[Source records]

_ _ _ _ _ _ _

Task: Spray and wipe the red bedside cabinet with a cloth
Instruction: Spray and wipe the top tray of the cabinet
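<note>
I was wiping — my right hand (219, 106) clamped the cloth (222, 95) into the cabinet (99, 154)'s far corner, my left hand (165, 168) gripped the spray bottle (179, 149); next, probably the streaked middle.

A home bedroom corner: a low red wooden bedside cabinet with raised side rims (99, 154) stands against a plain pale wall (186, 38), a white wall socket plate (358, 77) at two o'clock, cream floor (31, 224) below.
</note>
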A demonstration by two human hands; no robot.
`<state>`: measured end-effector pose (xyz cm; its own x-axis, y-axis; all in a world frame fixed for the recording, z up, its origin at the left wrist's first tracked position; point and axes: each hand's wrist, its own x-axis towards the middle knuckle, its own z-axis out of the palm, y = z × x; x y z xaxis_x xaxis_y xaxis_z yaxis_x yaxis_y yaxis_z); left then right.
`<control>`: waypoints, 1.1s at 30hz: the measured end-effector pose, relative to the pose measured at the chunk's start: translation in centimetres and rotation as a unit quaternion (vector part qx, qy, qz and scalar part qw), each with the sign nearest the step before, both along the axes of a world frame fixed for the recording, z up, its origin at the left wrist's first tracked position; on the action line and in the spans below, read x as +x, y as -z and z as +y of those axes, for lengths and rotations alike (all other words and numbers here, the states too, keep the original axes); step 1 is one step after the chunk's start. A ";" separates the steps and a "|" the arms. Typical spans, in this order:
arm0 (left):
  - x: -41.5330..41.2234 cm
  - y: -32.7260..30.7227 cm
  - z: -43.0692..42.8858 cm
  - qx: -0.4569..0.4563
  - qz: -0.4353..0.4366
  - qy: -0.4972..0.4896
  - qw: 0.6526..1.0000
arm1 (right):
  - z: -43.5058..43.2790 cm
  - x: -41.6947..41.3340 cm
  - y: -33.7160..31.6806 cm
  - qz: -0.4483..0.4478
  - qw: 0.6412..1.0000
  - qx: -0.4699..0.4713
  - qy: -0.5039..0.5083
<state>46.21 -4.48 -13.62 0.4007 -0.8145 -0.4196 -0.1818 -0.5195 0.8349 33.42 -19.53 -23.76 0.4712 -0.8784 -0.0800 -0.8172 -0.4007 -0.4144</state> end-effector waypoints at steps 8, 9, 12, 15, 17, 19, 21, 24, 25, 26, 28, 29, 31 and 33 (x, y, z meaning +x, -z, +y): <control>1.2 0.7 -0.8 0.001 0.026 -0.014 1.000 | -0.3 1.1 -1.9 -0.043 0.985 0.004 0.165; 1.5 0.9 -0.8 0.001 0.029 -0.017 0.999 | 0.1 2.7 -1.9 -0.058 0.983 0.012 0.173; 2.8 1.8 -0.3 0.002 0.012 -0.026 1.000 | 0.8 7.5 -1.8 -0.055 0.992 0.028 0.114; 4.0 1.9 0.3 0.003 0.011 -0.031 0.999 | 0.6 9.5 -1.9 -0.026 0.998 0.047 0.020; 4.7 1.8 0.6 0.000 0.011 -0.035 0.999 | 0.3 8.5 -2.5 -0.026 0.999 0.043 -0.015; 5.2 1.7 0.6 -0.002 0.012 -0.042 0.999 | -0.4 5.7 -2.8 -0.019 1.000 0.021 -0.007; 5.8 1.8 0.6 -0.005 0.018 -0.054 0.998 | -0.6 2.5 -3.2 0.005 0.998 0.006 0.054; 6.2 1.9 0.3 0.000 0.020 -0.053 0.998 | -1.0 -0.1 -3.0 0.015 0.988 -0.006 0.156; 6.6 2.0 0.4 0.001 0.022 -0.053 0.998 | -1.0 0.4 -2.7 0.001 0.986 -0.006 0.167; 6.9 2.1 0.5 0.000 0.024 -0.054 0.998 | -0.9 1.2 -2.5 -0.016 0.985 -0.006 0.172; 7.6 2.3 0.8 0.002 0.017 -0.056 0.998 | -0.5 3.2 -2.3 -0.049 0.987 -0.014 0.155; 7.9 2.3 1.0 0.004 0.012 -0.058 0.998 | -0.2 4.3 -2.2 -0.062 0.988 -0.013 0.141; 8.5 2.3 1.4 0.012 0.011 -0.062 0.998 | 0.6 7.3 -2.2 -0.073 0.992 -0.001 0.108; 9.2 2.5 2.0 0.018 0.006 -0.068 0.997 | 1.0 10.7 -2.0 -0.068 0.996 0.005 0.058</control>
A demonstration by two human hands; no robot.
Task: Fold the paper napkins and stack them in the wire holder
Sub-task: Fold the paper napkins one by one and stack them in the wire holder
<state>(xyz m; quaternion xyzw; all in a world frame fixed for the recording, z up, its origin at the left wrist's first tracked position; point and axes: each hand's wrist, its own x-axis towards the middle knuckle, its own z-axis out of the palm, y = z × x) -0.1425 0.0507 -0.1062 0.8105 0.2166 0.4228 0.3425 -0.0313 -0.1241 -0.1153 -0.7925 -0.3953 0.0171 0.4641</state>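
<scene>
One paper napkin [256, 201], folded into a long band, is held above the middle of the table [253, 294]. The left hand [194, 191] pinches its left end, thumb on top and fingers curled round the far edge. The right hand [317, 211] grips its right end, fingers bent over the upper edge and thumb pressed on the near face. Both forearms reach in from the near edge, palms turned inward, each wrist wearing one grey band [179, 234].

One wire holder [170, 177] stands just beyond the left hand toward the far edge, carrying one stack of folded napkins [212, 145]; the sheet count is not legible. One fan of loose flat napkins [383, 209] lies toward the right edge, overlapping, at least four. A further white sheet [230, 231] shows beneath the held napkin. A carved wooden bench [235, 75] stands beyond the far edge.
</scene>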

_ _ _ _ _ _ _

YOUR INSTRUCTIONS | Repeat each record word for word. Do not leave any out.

SOLUTION FOR THIS EXERCISE |
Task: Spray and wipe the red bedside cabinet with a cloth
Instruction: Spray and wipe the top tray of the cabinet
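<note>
I was wiping — my right hand (219, 106) clamped the cloth (222, 95) into the cabinet (99, 154)'s far corner, my left hand (165, 168) gripped the spray bottle (179, 149); next, probably the streaked middle.

A home bedroom corner: a low red wooden bedside cabinet with raised side rims (99, 154) stands against a plain pale wall (186, 38), a white wall socket plate (358, 77) at two o'clock, cream floor (31, 224) below.
</note>
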A demonstration by two human hands; no robot.
`<state>`: measured end-effector pose (xyz cm; its own x-axis, y-axis; all in a world frame fixed for the recording, z up, its origin at the left wrist's first tracked position; point and axes: each hand's wrist, its own x-axis towards the middle knuckle, its own z-axis out of the palm, y = z × x; x y z xaxis_x xaxis_y xaxis_z yaxis_x yaxis_y yaxis_z); left then right.
`<control>`: waypoints, 1.1s at 30hz: the measured end-effector pose, relative to the pose measured at the chunk's start: translation in centimetres and rotation as a unit quaternion (vector part qx, qy, qz and scalar part qw), each with the sign nearest the step before, both along the axes of a world frame fixed for the recording, z up, its origin at the left wrist's first tracked position; on the action line and in the spans below, read x as +x, y as -z and z as +y of those axes, for lengths and rotations alike (all other words and numbers here, the states too, keep the original axes); step 1 is one step after the chunk's start. A ";" separates the steps and a "|" the arms. Typical spans, in this order:
arm0 (left):
  - x: -41.5330..41.2234 cm
  - y: -32.7260..30.7227 cm
  - z: -43.0692..42.8858 cm
  - qx: -0.4569..0.4563
  - qz: -0.4353..0.4366
  - qy: -0.4972..0.4896
  - qw: 0.6526..1.0000
arm1 (right):
  - z: -43.5058..43.2790 cm
  - x: -41.6947..41.3340 cm
  - y: -33.7160..31.6806 cm
  - qz: -0.4483..0.4478
  - qw: 0.6412..1.0000
  - qx: -0.4699..0.4713
  - qy: -0.5039..0.5083
<state>46.21 -4.48 -13.62 0.4007 -0.8145 -0.4196 -0.1818 -0.5195 0.8349 33.42 -19.53 -23.76 0.4712 -0.8784 -0.0800 -0.8172 -0.4007 -0.4144</state> end-effector waypoints at steps 8, 9, 12, 15, 17, 19, 21, 24, 25, 26, 28, 29, 31 and 33 (x, y, z meaning +x, -z, +y): <control>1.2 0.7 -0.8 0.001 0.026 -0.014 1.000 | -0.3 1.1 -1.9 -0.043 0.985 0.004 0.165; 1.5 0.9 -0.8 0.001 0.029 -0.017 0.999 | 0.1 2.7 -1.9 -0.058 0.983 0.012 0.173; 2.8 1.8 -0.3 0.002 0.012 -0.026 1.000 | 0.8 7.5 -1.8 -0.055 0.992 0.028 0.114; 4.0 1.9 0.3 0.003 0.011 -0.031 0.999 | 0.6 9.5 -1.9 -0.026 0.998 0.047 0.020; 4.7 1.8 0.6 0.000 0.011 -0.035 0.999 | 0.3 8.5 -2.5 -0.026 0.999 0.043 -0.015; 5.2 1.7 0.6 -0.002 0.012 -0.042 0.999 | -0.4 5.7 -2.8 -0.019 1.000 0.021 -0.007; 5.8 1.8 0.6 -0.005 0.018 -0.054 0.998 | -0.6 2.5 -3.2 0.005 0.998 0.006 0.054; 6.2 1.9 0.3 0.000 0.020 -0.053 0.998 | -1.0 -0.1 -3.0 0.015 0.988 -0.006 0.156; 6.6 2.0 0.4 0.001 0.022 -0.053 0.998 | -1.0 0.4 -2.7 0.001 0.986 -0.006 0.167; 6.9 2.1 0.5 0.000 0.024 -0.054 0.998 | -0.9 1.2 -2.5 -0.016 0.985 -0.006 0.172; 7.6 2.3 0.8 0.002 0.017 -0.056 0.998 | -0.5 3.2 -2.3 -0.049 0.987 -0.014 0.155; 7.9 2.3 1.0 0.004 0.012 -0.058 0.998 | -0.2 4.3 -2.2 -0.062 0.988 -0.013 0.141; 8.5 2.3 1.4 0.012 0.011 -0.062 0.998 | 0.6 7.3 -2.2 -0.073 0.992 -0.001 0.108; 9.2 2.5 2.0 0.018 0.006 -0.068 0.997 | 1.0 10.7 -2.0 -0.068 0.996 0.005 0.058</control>
A demonstration by two human hands; no robot.
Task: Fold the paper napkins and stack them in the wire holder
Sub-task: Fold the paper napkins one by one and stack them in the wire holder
<state>(xyz m; quaternion xyzw; all in a world frame fixed for the recording, z up, its origin at the left wrist's first tracked position; point and axes: each hand's wrist, its own x-axis towards the middle knuckle, its own z-axis out of the palm, y = z × x) -0.1425 0.0507 -0.1062 0.8105 0.2166 0.4228 0.3425 -0.0313 -0.1241 -0.1153 -0.7925 -0.3953 0.0171 0.4641</state>
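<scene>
One paper napkin [256, 201], folded into a long band, is held above the middle of the table [253, 294]. The left hand [194, 191] pinches its left end, thumb on top and fingers curled round the far edge. The right hand [317, 211] grips its right end, fingers bent over the upper edge and thumb pressed on the near face. Both forearms reach in from the near edge, palms turned inward, each wrist wearing one grey band [179, 234].

One wire holder [170, 177] stands just beyond the left hand toward the far edge, carrying one stack of folded napkins [212, 145]; the sheet count is not legible. One fan of loose flat napkins [383, 209] lies toward the right edge, overlapping, at least four. A further white sheet [230, 231] shows beneath the held napkin. A carved wooden bench [235, 75] stands beyond the far edge.
</scene>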

Nothing else remains to be done in this exercise.